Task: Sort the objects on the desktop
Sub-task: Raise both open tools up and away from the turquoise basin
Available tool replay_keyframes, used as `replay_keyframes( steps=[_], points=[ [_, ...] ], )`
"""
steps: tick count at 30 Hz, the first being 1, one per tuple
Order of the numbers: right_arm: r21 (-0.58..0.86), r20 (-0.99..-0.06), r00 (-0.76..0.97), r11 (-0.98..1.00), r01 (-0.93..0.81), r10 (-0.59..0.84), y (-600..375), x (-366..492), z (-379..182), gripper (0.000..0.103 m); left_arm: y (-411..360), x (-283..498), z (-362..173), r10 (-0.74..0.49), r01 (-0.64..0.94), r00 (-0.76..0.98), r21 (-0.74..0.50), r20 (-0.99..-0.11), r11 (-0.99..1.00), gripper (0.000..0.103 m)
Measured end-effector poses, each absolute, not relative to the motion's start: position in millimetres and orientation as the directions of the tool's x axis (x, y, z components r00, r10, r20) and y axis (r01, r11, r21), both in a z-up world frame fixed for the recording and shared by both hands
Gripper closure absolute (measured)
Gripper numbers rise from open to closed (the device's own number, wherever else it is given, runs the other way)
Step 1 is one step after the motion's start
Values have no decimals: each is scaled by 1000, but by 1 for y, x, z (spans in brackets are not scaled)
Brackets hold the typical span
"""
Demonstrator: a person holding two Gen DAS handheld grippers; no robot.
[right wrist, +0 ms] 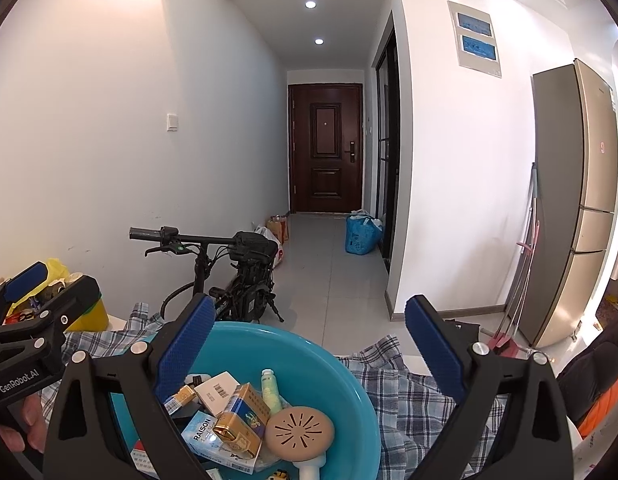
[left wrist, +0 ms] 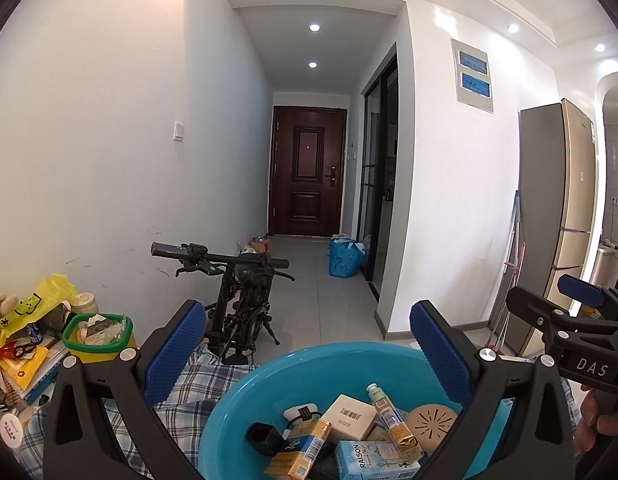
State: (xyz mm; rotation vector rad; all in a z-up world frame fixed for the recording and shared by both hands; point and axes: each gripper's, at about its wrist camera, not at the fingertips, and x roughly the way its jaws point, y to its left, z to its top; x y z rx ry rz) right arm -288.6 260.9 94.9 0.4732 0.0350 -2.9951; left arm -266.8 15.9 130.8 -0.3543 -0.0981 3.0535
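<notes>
I hold both sets of jaws wide and empty over the round turquoise plastic basin [left wrist: 229, 408] on the counter. Its packets lie below and ahead; the left gripper [left wrist: 309, 344] and right gripper [right wrist: 309, 340] hang equally near.

Blue basin [left wrist: 229, 412]: near rim cut by bottom edge in both views; contents partly hidden behind gripper arms. Yellow cigarette pack [left wrist: 299, 454] and RAISON box [left wrist: 373, 462]: lower ends cropped, small print illegible. Hand [right wrist: 23, 426] holding the left gripper: only fingertips visible, rest off-frame.
</notes>
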Motion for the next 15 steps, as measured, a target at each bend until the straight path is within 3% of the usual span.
replay_keyframes(
  steps=[12, 15],
  points=[
    [-20, -254, -964, -996, 82, -75, 265, -278, 102, 8, 17, -265, 131, 76, -61, -969, -69, -235, -996, 0],
    [-15, -238, -968, -996, 86, -80, 267, -275, 104, 2, 17, -263, 133, 77, -63, -972, -70, -223, -996, 0]
  ],
)
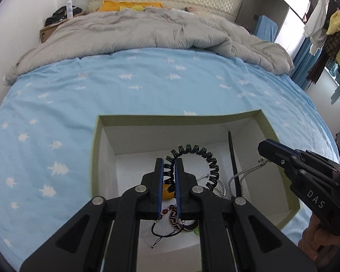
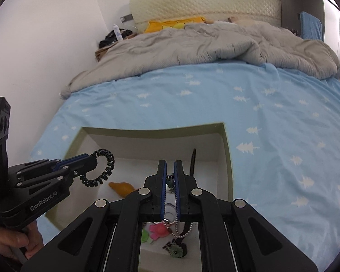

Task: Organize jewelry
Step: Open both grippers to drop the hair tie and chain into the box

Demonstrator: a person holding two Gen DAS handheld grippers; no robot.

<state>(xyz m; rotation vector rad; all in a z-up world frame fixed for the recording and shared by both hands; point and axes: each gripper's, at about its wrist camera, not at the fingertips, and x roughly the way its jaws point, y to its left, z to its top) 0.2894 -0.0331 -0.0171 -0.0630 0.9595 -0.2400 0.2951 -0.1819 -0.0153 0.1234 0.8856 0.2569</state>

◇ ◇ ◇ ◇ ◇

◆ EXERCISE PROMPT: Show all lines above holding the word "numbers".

◆ WORKED SOLUTION:
Order of the numbers: right_arm: r21 (-0.58..0.86), r20 (-0.99..-0.06), r00 (-0.76..0.97), r11 (-0.98..1.00), r01 (-0.93..0.81), r10 (-0.59..0.84), y (-600..375), x (-366..492), z (-379..182), gripper (0.000..0.103 m); left_arm: y (-411..360), x (-283..498), z (-362..173), r10 (-0.74..0.49), r01 (-0.64..0.94), r00 (-0.76..0.98), r21 (-0.74..0.50), r20 (-0.99..-0.11), r11 (-0.99..1.00), gripper (0.000..0.103 m)
Gripper numbers rise from open to closed (the device's own number, wherever else it is given, runs the other way)

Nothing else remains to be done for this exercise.